Mediclinic Cape Town Breast Clinic is a First
Posted on 16 July 2018
When Mediclinic general surgeons Dr Pieter Coetzee and Dr Yolandi Loots joined forces with Mediclinic plastic surgeon Dr Mark van der Velde earlier this year, it marked a welcome team approach to breast surgery.
As breast cancer patients at Mediclinic Cape Town embark on what is often a two-year journey towards recovery, they can now enjoy the attention and expertise of three committed medical professionals.
“We’re aiming for a centre of excellence,” says general surgeon Dr Yolandi Loots who teamed up with fellow general surgeon Dr Pieter Coetzee and plastic surgeon Dr Mark van der Velde in January this year to offer this group approach.

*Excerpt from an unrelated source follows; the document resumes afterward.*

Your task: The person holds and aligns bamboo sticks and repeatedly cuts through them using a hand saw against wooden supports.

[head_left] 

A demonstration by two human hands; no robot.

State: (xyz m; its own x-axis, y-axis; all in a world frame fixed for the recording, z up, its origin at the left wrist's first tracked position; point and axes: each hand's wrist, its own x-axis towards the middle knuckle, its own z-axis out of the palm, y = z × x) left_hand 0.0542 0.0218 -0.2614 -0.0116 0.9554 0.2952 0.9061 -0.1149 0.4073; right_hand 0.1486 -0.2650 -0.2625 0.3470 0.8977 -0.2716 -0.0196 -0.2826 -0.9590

“Breast cancer surgery brings a lot of anxiety for the patient and it’s an emotional journey,” says Dr Coetzee. “It’s a long process – undergoing surgery, oncology, chemotherapy, radiation, first breast reconstruction, fat grafting and then creating a new nipple or nipples. As a team, we are able to provide the patient with a solid anchor throughout that journey.”
Patients are referred to the breast clinic by their GP, gynaecologist or radiologist (if they’ve had a mammogram) for the surgeons to make a diagnosis and confirm whether a detected breast lump is cancerous. “Once we’ve decided what we can do from an oncological point of view to get rid of the cancer, Dr van der Velde is able to determine what impact that will have cosmetically – whether removing the lump or the whole breast is best – and if the patient needs chemotherapy, should the surgery happen before or afterwards,” Dr Coetzee explains. “In other words, Dr van der Velde determines what will be better for the patient in terms of long-term effects for the cancer and in terms of long-term effects for the cosmesis.”
“Many factors come into play when it comes to deciding the best route to take,” Dr van der Velde says. “For instance, if I need to make a wide local excision in a small breast, it is sometimes better to perform a full mastectomy. There are so many aspects that individualise each case and the psychology behind a patient’s choice is also very important. Some patients decide to delay reconstructive surgery, some opt not to have it at all and others, often younger patients, elect to have a bilateral mastectomy rather than running the risk of the cancer occurring in the second breast.”
As all three doctors explain, no decision is rushed and they are more than willing to have extra consultations with each patient to ensure they feel heard and understood. “Patients appreciate the extra support and the team approach because there is more than one point of contact,” says Dr Loots. “There is always one of us on call to attend to any queries or concerns and we dovetail well because we see the patients together so often.”
“All three of us were used to this team approach when we worked in the state sector but in private practice, it is difficult to find like-minded doctors who are equally passionate about patient care,” Dr Coetzee says. “We realised there was a gap in private, which is why we’ve formed this breast clinic. It’s definitely pioneering for Mediclinic Cape Town.”